What you are asked to do – Copy exactly, please, the lines of the data from its start through the line containing "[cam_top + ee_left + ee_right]".

--- START ---

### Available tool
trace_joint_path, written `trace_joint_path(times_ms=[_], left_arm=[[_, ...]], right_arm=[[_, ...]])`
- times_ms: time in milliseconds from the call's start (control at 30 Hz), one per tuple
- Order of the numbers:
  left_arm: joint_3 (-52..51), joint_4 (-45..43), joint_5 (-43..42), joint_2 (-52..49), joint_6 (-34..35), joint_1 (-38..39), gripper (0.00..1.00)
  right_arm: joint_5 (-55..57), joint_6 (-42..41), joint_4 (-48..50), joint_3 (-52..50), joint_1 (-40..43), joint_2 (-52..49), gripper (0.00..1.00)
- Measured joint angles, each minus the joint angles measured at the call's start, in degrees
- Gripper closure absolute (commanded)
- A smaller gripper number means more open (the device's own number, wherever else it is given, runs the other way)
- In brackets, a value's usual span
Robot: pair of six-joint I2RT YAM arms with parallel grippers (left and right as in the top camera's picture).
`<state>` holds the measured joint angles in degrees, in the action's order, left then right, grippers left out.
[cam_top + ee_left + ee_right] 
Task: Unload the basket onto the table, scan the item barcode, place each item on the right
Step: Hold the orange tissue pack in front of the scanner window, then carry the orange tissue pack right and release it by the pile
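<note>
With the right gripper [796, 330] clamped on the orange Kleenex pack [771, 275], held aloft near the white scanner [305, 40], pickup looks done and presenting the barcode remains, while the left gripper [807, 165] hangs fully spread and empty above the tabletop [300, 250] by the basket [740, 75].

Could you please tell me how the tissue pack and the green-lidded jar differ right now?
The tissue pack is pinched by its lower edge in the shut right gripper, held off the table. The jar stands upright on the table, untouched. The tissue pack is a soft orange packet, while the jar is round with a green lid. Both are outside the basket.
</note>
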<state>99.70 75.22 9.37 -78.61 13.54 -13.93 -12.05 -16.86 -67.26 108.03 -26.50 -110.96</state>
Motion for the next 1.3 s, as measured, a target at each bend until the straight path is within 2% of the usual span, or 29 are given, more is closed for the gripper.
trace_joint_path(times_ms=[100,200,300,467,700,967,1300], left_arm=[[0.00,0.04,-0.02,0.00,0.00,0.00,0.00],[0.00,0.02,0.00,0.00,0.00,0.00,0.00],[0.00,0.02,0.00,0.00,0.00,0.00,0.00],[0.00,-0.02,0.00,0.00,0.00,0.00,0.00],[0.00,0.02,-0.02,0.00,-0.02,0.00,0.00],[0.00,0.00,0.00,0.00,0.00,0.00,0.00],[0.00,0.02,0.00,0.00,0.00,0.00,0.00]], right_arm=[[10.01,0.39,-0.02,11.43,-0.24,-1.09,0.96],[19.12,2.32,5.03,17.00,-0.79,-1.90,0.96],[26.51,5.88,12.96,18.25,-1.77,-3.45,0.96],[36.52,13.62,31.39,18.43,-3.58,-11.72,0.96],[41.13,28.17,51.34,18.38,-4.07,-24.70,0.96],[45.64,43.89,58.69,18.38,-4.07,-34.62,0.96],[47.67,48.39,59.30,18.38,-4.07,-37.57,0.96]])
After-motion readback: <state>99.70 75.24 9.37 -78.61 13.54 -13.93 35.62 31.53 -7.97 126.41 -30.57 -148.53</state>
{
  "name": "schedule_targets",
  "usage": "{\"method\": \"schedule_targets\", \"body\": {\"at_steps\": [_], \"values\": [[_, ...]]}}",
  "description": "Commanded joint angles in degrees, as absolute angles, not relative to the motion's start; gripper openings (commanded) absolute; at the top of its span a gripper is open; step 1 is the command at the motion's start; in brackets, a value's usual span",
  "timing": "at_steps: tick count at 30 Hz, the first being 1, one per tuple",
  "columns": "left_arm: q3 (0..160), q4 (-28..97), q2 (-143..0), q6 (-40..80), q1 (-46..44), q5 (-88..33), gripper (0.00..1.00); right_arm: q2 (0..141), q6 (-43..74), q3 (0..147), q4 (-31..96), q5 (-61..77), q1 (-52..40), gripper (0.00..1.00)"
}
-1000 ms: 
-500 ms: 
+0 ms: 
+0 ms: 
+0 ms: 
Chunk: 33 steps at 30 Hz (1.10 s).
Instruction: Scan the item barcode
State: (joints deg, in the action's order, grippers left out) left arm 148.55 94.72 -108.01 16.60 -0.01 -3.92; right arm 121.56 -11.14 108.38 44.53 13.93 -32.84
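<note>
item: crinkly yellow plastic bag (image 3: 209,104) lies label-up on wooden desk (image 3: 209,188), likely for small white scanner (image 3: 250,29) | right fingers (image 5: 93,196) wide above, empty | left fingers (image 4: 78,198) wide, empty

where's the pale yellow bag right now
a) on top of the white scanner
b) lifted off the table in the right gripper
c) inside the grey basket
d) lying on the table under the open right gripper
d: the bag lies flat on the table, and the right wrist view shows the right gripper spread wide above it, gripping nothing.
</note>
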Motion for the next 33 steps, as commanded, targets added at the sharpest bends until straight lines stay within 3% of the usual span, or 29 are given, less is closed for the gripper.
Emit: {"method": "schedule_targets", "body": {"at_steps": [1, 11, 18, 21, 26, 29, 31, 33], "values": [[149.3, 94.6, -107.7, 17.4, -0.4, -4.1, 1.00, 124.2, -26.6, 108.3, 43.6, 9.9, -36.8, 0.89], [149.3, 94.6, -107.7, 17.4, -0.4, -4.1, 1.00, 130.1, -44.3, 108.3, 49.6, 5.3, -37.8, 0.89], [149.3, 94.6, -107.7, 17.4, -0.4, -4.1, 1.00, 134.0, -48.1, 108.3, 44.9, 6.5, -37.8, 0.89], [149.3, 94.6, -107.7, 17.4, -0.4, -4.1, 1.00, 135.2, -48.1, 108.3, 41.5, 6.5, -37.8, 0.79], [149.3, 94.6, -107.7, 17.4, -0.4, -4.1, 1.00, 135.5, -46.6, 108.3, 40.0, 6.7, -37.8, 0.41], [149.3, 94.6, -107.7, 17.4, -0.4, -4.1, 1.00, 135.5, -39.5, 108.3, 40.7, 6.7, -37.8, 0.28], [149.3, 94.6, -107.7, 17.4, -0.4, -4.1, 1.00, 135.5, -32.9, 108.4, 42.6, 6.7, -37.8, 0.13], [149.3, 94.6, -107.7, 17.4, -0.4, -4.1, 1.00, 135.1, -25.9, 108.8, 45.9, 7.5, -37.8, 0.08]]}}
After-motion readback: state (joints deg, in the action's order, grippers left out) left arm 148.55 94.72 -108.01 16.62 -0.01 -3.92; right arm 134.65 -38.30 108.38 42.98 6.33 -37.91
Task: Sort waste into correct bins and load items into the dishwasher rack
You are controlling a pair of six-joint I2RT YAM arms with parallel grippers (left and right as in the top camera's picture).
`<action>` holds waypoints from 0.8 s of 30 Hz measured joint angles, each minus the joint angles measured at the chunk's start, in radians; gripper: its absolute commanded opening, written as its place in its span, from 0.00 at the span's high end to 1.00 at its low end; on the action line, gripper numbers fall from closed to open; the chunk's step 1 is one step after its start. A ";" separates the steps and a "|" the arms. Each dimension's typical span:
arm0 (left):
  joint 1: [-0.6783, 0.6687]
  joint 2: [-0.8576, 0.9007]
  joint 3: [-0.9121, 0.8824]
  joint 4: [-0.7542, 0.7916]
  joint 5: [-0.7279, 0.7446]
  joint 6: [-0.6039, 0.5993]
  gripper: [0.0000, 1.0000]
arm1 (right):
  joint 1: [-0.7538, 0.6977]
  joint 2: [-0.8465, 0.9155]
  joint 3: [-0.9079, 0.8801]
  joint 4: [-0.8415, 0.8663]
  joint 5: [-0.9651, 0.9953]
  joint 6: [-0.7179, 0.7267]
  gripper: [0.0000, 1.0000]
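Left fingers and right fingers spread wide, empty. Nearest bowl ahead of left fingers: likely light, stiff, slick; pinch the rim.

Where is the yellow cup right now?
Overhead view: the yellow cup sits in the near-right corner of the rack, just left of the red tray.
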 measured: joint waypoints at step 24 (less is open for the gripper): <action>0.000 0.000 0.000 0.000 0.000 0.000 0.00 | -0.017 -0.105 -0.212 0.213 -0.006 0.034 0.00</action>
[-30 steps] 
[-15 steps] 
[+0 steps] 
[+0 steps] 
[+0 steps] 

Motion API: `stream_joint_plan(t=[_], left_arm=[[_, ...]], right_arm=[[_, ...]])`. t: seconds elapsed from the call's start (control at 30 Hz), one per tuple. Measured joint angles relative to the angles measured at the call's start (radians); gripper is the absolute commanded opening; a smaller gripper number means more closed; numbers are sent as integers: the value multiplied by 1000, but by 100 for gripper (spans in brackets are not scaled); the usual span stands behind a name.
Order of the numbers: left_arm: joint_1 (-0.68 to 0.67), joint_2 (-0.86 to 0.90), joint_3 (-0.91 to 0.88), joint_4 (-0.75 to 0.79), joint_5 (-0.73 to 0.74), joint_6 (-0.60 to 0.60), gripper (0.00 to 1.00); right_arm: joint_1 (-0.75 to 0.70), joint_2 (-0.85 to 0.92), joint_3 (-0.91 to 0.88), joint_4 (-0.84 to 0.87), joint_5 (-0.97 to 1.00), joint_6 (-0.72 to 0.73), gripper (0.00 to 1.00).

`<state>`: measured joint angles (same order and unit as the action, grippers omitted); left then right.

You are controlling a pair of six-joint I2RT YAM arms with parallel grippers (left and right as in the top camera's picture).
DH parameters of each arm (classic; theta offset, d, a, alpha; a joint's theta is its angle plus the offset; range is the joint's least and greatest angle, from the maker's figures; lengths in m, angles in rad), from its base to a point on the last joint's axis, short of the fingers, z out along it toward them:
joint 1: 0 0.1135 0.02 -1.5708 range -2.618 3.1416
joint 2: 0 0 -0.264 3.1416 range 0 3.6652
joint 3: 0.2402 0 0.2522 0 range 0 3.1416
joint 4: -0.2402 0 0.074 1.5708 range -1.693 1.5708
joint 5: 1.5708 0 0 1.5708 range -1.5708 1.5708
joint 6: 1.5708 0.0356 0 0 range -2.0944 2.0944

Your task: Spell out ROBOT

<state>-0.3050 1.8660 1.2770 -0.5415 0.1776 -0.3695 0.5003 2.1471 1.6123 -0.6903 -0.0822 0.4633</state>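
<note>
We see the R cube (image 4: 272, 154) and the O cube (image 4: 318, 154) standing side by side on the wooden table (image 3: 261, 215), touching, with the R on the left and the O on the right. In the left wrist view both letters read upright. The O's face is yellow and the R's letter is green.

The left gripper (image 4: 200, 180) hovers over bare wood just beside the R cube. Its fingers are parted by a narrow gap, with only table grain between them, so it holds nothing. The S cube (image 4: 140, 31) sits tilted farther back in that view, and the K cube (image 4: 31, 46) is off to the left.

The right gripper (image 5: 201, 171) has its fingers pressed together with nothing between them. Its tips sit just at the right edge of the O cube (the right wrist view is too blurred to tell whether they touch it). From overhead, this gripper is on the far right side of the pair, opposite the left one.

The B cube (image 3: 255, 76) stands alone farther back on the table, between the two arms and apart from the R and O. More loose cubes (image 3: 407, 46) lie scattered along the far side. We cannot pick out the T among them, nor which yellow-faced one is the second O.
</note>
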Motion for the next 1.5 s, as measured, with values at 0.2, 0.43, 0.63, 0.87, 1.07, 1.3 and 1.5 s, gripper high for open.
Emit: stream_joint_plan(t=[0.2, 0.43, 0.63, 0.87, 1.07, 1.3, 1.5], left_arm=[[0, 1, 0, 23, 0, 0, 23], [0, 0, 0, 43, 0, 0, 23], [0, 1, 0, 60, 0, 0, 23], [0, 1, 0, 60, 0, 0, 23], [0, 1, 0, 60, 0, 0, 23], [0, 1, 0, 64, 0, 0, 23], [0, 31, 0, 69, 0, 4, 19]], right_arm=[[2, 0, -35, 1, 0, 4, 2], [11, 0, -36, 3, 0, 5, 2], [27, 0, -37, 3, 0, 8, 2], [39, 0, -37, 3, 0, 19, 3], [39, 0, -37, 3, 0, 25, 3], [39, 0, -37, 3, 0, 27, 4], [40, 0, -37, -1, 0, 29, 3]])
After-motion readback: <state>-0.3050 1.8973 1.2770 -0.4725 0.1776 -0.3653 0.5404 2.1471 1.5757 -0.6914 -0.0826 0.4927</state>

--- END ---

Answer space –
### Available tool
trace_joint_path, written `trace_joint_path(times_ms=[_], left_arm=[[_, ...]], right_arm=[[_, ...]])`
- times_ms: time in milliseconds from the call's start (control at 30 Hz), one per tuple
- Order of the numbers:
  left_arm: joint_3 (-52..51), joint_4 (-45..43), joint_5 (-43..42), joint_2 (-52..49), joint_6 (-34..35), joint_1 (-38..39), gripper (0.00..1.00)
  right_arm: joint_5 (-55..57), joint_6 (-42..41), joint_4 (-48..50), joint_3 (-52..50), joint_1 (-40..43), joint_2 (-52..49), gripper (0.00..1.00)
- Measured joint angles, each minus the joint angles measured at the call's start, in degrees
- Gripper closure absolute (commanded)
- A smaller gripper number means more open (the device's own number, wherever else it is given, runs the other way)
- In brackets, a value's usual span
Robot: pair of six-joint I2RT YAM arms with parallel grippers (left and right as in the top camera's picture).
`<state>` holds the measured joint angles in degrees, in the action's order, left then right, grippers left out.
[cam_top + ee_left + ee_right] 

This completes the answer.